I have just found a possible test matrix for which a standard eigendecomposition algorithm may find non-orthogonal eigenvectors. This is in Python but hopefully sufficiently readable for everyone:

    In [1]: import numpy as np

    In [2]: M = np.array([[1.3, -.4, -.2], [-.4, 1.3, .2], [-.2, .2, 1.]])

    In [3]: λ, v = np.linalg.eig(M)

    In [4]: print(v.T @ v)  # print inner product of pairs of eigenvectors (should give the identity matrix)
    [[1.00000000e+00 4.16333634e-17 1.93987781e-01]
     [4.16333634e-17 1.00000000e+00 0.00000000e+00]
     [1.93987781e-01 0.00000000e+00 1.00000000e+00]]

    In [5]: λ, v = np.linalg.eigh(M)

    In [6]: print(v.T @ v)  # print inner product of pairs of eigenvectors (should give the identity matrix)
    [[ 1.00000000e+00 -5.60938093e-17 -1.09959626e-16]
     [-5.60938093e-17  1.00000000e+00 -2.63176746e-17]
     [-1.09959626e-16 -2.63176746e-17  1.00000000e+00]]

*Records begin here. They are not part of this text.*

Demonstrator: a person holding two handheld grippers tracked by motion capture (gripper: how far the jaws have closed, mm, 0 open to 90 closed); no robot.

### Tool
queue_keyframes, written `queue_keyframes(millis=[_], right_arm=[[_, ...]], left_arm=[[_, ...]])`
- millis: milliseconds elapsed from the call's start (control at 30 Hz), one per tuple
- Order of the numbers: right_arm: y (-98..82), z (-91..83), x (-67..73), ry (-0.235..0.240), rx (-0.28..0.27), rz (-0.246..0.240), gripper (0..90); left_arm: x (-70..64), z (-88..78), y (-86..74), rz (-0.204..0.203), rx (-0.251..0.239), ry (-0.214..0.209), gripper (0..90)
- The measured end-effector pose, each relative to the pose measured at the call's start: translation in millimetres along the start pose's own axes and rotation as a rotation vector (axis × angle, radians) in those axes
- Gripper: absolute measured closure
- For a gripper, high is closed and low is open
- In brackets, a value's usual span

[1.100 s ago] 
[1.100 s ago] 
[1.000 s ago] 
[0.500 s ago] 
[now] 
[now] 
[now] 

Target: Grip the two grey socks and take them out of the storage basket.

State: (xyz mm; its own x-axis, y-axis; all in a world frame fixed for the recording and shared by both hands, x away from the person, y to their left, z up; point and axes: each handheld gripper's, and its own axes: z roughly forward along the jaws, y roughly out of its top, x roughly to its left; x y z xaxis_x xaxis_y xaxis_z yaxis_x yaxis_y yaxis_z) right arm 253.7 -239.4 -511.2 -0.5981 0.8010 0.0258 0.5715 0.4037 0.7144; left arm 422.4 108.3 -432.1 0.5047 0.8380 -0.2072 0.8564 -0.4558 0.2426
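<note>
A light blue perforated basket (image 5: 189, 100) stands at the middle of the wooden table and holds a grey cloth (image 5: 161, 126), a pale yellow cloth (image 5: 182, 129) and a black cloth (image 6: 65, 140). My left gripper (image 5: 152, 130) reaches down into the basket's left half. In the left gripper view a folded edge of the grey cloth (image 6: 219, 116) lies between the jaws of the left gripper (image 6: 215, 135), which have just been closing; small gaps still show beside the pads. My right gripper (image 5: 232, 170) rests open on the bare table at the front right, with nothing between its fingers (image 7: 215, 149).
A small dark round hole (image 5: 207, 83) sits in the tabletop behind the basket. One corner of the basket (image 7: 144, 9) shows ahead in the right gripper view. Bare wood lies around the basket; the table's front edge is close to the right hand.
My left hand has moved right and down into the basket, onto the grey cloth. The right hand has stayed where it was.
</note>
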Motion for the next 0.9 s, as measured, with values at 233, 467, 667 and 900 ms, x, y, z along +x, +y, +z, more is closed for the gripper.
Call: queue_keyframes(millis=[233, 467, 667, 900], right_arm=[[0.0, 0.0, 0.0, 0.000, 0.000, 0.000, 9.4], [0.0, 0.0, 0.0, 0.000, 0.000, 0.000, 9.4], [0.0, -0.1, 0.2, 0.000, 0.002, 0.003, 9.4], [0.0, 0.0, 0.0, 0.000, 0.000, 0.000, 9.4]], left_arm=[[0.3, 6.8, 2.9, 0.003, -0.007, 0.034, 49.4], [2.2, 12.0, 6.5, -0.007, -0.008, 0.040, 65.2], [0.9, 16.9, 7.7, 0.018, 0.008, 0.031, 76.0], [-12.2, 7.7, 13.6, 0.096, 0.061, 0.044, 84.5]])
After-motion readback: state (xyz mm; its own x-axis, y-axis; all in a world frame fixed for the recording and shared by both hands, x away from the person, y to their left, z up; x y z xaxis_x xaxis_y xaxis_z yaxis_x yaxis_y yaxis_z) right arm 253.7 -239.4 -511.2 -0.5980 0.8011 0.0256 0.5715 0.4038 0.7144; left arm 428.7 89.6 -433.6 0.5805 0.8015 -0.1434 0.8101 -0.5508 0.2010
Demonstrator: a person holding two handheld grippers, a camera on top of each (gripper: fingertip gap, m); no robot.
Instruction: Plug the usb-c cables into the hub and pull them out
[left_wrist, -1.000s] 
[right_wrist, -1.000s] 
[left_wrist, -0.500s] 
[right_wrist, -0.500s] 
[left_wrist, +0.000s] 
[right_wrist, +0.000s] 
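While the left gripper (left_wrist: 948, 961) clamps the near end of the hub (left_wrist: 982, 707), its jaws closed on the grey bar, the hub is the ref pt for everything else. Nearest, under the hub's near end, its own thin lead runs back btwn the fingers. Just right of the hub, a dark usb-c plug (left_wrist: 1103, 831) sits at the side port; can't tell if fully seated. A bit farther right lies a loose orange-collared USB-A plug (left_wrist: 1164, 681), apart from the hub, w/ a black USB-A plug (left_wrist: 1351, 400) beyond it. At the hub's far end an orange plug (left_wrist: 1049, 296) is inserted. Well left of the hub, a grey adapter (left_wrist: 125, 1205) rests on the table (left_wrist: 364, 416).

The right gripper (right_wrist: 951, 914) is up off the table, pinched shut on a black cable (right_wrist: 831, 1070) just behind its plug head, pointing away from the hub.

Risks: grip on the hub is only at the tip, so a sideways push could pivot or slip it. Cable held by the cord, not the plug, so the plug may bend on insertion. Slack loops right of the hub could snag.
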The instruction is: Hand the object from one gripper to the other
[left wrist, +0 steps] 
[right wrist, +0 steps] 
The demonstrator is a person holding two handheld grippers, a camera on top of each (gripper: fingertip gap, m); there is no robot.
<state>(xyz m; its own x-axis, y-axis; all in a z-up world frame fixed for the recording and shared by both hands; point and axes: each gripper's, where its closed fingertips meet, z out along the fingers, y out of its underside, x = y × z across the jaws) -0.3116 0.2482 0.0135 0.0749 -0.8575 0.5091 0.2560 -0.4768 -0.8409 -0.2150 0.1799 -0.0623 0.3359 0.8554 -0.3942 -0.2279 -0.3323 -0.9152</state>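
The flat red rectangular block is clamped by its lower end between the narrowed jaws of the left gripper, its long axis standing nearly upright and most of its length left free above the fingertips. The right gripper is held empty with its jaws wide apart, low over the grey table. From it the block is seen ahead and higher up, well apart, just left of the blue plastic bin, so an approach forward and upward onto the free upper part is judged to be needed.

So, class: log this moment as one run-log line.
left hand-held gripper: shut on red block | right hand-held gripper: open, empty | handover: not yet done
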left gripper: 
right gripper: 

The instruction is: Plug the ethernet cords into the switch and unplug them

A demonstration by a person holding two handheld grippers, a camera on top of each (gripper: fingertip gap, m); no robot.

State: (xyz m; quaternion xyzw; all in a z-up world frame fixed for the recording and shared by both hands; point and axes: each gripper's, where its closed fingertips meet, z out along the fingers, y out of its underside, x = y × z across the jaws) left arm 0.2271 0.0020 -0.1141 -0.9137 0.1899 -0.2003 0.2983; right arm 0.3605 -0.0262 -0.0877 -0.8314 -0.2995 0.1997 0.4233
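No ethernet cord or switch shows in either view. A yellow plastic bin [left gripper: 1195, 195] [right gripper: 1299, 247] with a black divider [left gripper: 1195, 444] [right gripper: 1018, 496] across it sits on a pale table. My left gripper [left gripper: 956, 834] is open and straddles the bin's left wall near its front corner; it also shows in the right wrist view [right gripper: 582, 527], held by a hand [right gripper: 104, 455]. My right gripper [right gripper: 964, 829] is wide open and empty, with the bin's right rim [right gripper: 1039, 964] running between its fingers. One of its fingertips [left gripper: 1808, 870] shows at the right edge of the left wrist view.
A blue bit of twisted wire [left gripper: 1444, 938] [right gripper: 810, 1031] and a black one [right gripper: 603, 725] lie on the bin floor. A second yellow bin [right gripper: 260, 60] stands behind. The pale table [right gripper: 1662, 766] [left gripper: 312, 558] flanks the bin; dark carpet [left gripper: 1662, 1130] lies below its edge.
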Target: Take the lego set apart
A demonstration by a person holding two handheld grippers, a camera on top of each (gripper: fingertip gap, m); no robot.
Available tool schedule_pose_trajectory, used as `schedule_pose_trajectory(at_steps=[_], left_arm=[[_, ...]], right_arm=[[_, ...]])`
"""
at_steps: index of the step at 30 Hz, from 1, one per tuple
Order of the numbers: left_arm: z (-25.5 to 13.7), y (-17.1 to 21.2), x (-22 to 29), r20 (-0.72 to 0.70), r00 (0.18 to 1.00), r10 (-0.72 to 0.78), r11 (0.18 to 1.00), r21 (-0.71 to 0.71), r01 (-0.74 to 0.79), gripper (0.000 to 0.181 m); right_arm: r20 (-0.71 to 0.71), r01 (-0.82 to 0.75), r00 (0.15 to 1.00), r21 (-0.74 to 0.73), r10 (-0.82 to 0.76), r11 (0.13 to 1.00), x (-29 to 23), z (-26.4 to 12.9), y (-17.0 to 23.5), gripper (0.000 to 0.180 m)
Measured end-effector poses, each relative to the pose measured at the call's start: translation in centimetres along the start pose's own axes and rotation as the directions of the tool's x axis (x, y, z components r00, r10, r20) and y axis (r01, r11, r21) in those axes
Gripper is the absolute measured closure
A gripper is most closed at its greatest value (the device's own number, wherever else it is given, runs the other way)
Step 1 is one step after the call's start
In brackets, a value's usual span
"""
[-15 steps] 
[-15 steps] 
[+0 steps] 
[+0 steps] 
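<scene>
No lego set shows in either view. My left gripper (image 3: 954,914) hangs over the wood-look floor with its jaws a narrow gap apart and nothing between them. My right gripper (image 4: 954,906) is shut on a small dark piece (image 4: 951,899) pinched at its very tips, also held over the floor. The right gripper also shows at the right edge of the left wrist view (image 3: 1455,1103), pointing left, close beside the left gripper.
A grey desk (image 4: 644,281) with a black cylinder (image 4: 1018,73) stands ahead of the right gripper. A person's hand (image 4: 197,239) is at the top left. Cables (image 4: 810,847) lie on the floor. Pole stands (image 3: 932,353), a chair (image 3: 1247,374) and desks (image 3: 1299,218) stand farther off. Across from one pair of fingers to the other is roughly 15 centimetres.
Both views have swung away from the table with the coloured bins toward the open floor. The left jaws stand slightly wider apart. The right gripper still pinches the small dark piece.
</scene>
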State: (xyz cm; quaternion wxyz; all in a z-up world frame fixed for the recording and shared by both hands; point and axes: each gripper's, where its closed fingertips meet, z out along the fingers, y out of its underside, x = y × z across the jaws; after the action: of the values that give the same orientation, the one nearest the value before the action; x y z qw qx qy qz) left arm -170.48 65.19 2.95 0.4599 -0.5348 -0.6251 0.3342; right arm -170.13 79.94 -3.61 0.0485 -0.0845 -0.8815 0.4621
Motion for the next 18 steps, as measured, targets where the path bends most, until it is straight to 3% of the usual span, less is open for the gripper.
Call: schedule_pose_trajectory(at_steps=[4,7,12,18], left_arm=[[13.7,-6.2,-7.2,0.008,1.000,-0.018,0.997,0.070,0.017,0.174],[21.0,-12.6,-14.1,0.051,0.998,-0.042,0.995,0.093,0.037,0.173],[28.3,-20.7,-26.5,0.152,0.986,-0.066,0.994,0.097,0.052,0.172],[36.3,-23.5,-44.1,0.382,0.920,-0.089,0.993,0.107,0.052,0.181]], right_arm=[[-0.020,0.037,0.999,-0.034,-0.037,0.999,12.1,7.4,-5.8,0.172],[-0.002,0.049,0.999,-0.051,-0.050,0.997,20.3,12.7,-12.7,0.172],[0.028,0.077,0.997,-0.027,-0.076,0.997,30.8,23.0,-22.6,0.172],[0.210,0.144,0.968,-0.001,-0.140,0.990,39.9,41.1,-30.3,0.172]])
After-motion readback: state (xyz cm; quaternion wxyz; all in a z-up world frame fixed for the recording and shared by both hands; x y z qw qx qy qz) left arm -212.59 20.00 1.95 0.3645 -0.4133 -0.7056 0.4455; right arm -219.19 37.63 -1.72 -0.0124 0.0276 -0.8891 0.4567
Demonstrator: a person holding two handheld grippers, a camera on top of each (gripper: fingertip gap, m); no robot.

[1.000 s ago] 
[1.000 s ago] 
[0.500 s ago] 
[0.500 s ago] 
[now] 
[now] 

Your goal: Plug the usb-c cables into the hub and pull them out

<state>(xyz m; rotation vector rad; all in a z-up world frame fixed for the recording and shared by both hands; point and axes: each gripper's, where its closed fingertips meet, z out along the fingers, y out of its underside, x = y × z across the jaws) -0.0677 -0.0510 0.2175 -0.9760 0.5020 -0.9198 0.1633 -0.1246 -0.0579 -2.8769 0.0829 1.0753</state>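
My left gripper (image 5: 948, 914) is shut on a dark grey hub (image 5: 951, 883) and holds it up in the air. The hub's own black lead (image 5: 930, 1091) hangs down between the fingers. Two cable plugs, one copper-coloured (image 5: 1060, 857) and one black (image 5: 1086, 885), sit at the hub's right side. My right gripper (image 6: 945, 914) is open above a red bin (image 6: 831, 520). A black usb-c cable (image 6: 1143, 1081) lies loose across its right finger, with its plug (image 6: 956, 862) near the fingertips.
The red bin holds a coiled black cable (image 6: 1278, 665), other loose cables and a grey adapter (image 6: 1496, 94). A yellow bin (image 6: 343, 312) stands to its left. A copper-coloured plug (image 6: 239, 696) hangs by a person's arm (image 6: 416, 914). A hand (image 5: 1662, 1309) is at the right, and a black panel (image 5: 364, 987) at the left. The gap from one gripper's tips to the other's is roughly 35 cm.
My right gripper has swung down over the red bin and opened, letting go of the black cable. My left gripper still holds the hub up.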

Note: np.linalg.eig is a standard eigendecomposition algorithm not assuming symmetry (uses LAPACK's _geev under the hood), while np.linalg.eigh is for real symmetric or complex Hermitian matrices (uses LAPACK's _syevd under the hood).

[lciti]

The eigen folks addressed this issue and updated their documentation (through merge request !439 (merged) and commit b8502a9d). I think it's safe to reflect this into Stan's documentation and say that eigenvectors_sym returns orthonormal eigenvectors for a real symmetric matrix. This is potentially useful because eigenvectors_sym and eigenvalues_sym used together provide a decomposition QDQ’, which is an SVD of the matrix.

[bob-carpenter]

Thanks for following up @Iciti. Feel free to make a PR---it's really easy with doc as you can just do the edit without having to pull down a copy of the repo. Otherwise, I'm sure we'll get to it relatively soon---I need to make a pass over all the doc comments in the coming months.